The Ultras’ 62-year-old nemesis was a high-profile figure under Hosni Mubarak. He is a fervent supporter of the military and an ally of President Abdel Fattah Al-Sisi. Mansour ran a short-lived presidential campaign earlier this year, during which he said he would ban social media if it proved to be a threat to the nation’s security, and would declare war on Ethiopia if it maintained its position on construction of a controversial dam.


Less than a week later Mansour announced that he was pulling out of the presidential race after receiving a sign from God that former military chief Al-Sisi would win.


Mansour is a polar bear of a man: heavyset and lumbering, with gray-white, cumulus hair. He is renowned for his foul-mouthed and theatrical denunciations of opponents. His mouth gapes when he is animated, and he waggles his finger in admonishment — his glance darts around, as if daring someone to challenge him.


The rhetoric between Mansour and the Ultras has long been testy, but since March 2014, when Mansour became Zamalek’s president, relations have descended into all-out acrimony.


The Ultras accuse Mansour of preventing them from entering the club’s sporting complex and failing to work toward lifting a ban on spectators attending matches. In early August the clubhouse was vandalized. Mansour blamed the Ultras, while the UWK denied responsibility.


The stakes of the feud were dramatically upped in the early hours of August 17. Mansour alleges that he was leaving the sporting club when a group of men, armed with shotguns, attempted to assassinate him, injuring three people; Mansour emerged unscathed. He accused the attackers of being both Ultras and members of the Muslim Brotherhood.

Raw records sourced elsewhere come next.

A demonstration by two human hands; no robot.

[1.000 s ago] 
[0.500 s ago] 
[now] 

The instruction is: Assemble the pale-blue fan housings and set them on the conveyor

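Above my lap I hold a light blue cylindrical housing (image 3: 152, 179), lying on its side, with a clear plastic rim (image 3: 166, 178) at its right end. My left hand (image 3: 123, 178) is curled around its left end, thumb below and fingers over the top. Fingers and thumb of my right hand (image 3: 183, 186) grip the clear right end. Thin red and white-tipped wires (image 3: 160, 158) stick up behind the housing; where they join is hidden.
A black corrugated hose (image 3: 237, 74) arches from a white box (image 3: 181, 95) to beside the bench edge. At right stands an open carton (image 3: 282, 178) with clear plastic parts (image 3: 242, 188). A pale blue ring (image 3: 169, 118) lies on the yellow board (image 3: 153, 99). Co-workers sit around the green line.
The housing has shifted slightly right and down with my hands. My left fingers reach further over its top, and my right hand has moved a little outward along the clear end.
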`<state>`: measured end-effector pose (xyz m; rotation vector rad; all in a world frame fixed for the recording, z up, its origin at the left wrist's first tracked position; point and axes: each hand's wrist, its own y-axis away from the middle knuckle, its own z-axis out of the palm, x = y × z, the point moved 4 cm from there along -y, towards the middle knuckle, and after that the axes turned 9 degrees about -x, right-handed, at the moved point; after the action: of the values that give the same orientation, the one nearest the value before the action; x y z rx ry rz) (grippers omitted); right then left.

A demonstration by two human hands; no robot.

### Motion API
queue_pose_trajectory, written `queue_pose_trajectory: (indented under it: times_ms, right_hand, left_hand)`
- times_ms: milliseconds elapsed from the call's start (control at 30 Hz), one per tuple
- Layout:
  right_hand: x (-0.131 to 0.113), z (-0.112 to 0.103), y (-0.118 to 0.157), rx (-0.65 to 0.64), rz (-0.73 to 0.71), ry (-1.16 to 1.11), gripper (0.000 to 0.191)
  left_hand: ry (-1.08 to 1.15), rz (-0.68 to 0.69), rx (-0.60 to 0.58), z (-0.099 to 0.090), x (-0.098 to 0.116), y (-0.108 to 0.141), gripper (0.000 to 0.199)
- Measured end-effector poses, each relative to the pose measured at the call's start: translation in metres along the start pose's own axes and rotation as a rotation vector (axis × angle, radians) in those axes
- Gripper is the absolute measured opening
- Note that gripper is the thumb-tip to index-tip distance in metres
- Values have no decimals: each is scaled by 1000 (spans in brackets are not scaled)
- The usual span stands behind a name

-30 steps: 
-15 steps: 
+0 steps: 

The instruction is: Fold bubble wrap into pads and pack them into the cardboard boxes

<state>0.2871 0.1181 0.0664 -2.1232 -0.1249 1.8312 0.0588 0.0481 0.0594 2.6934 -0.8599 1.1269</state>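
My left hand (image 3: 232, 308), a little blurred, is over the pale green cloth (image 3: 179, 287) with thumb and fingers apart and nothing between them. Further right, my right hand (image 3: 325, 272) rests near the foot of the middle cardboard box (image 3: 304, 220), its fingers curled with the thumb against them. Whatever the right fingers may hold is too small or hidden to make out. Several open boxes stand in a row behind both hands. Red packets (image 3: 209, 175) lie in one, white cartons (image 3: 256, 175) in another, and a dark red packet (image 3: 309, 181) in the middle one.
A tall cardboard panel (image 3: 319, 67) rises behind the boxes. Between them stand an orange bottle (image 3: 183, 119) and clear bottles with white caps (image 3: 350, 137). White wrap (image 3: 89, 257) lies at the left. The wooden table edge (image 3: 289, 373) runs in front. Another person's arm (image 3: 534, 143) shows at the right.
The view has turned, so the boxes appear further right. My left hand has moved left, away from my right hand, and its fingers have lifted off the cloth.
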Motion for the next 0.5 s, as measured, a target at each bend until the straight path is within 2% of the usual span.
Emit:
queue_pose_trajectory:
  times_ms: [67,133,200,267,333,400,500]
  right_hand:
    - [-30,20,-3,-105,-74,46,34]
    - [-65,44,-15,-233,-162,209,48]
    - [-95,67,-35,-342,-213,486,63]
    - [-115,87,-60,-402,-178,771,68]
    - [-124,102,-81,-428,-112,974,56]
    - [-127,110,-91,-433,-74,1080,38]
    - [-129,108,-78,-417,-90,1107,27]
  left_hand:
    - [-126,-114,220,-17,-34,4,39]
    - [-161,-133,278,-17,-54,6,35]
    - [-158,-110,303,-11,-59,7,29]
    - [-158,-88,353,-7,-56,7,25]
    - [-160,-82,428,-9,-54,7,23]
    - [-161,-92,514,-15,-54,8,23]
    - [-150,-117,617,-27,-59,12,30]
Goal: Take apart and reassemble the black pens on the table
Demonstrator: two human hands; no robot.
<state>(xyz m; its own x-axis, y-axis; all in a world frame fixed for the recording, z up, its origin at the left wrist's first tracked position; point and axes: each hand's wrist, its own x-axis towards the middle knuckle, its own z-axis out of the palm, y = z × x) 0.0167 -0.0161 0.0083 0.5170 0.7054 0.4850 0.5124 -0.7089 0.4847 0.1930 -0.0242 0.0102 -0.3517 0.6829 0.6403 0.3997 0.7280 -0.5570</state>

The Ultras claim that either nothing happened, or Mansour staged it. “This is all a game,” dismissed one leading Ultra. Several UWK members were arrested during the following days in connection with the alleged attack, and many leading Ultras went into hiding. The Ultras responded to the arrests by taking to the streets — a risky move since protests have effectively been banned. Dozens were arrested.

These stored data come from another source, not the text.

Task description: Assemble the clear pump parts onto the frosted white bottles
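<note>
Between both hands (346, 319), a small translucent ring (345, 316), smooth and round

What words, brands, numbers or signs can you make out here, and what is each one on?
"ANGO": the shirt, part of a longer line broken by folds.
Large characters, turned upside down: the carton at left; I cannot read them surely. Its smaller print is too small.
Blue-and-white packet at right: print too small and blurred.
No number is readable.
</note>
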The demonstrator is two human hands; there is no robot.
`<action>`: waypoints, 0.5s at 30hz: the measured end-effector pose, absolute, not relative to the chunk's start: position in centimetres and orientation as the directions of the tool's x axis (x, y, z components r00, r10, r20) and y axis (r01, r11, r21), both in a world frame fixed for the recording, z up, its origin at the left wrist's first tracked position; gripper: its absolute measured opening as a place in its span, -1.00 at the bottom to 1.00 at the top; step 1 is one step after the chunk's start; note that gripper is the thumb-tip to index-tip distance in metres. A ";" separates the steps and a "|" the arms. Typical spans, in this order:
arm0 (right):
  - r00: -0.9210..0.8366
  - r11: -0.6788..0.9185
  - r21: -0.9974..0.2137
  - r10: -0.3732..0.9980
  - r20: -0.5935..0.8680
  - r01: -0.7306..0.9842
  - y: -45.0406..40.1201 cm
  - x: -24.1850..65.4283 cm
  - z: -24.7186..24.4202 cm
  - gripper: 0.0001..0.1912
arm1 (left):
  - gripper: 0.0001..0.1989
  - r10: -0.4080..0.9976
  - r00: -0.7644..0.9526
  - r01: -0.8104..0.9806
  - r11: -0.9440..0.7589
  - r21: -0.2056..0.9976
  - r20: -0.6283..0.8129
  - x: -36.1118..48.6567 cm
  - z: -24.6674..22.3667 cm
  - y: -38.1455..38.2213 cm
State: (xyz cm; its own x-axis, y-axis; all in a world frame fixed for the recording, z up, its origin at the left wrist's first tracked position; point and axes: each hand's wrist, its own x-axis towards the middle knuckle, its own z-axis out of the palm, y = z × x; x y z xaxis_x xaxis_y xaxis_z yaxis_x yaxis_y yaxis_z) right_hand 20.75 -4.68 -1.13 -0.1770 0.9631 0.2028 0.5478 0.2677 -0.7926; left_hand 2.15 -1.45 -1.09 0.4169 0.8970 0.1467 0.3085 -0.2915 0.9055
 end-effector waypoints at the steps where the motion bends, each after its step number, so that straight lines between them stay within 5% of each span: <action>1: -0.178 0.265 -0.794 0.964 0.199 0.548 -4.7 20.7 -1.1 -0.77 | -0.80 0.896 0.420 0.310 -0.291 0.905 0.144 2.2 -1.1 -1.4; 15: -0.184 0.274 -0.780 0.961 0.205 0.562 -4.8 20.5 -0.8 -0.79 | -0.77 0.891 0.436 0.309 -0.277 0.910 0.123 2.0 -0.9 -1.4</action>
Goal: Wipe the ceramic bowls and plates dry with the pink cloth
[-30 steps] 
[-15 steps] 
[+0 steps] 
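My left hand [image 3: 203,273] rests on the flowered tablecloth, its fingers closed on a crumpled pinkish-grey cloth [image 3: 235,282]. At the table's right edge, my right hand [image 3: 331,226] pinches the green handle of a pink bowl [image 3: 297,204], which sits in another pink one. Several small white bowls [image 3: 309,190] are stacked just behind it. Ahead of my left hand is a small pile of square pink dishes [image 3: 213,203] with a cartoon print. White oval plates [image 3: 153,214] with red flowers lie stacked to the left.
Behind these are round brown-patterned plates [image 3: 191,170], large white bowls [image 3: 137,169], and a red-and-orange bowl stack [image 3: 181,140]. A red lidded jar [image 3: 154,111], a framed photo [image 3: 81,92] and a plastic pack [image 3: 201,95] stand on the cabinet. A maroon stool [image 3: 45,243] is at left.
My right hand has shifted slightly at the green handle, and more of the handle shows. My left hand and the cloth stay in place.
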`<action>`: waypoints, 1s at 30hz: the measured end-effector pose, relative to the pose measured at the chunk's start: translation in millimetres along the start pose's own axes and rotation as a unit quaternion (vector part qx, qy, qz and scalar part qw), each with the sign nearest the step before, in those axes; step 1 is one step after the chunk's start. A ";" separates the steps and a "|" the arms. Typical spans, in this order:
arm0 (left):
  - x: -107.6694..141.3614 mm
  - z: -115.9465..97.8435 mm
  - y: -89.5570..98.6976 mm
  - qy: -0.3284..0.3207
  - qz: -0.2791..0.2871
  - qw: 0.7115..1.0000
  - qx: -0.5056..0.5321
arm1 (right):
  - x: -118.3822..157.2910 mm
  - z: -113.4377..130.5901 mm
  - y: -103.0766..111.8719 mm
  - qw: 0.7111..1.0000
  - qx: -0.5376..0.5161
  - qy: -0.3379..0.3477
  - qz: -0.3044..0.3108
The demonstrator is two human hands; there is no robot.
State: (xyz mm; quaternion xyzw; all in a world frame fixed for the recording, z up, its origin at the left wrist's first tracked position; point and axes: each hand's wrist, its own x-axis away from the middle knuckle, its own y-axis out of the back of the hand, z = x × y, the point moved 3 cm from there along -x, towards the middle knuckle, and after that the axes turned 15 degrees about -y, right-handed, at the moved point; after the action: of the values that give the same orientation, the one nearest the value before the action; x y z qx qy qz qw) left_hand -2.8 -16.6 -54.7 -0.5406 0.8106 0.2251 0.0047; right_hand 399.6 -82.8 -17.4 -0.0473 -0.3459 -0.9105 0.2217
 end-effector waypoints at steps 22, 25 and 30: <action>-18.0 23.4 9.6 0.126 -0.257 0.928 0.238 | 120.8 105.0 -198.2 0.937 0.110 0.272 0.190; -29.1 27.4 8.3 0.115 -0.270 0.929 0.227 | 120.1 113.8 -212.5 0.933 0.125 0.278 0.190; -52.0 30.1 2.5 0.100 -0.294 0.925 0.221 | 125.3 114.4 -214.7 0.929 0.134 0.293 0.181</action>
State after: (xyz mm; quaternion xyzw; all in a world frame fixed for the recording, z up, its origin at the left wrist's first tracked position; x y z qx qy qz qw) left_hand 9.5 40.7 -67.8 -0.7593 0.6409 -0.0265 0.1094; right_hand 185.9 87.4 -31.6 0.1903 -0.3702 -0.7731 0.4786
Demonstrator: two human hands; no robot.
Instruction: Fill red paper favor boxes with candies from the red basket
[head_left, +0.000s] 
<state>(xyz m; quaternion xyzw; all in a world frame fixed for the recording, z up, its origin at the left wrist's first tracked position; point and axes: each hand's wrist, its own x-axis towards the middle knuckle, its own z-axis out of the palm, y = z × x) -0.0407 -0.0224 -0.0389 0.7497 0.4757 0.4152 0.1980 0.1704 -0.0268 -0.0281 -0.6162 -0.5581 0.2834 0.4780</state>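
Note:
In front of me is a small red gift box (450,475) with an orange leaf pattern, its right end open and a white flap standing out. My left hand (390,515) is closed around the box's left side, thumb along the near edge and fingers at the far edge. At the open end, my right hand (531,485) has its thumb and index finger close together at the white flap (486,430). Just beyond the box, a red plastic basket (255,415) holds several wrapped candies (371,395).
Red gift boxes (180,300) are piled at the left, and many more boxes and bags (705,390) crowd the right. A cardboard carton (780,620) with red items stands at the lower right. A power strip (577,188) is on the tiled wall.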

Although 36 members of the UWK were acquitted on October 30 of breaking the Protest Law, 11 Ultras remain accused of trying to assassinate Mansour, and two are charged with trashing the clubhouse, according to the Ultras’ lawyer Tarek El-Awady.

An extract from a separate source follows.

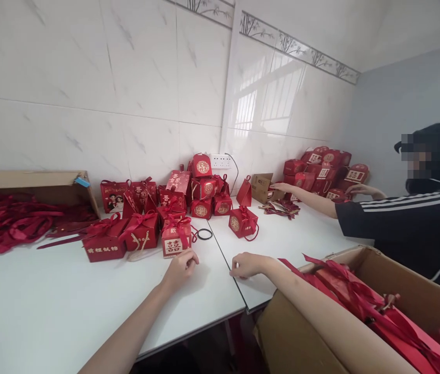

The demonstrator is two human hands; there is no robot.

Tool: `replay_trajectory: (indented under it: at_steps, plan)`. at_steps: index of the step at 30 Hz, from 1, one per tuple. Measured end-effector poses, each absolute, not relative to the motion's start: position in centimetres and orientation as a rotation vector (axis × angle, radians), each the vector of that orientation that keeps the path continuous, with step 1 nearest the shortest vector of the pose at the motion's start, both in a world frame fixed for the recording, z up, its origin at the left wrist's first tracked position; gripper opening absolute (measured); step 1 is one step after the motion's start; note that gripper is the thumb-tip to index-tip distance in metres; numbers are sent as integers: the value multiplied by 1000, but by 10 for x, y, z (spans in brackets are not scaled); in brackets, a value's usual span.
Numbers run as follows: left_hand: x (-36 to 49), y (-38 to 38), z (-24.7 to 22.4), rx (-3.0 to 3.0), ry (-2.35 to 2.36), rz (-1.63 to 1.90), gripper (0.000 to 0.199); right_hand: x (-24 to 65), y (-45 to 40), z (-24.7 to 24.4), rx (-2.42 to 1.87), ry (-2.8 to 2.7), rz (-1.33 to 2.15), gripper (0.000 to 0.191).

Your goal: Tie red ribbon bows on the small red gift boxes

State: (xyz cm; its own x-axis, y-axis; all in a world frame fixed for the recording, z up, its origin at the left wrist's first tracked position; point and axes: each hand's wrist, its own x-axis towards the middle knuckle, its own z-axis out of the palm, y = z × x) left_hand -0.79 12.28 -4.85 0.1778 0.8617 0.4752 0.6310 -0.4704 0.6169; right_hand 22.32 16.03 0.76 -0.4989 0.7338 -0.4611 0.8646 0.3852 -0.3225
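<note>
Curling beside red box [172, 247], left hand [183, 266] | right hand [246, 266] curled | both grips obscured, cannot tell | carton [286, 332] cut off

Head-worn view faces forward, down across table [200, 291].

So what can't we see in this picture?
All from the head view:
- Inside the curled left hand and right hand: fingers hide it.
- Left end of the brown cardboard box with shiny red ribbons: cut off by the left edge.
- Bottom of the big, brown, open cardboard carton: red packages and ribbons cover it.
</note>
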Motion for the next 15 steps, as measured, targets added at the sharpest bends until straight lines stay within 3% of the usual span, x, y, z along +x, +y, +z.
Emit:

Three more Ultras were arrested after an incident on October 12, when some men threw a bag of murky liquid at Mansour on the street. Mansour declared that it was nitric acid, while the Ultras said that the bag contained a scatological cocktail of urine and feces, and were happy to claim responsibility.


The court hearings are taking place over the next few weeks and a final ruling on Mansour’s lawsuit to ban the UWK as a terrorist organization is expected soon.


“I see the Muslim Brotherhood behind them, using their last supporters — the Ultras — to show the world that there is no stability in Egypt and to create problems for the current regime at universities and at stadiums,” Amir Mortada Mansour told me. (Amir is Mortada Mansour’s son, a lawyer and the director of his father’s office.) Mortada Mansour did not want to talk.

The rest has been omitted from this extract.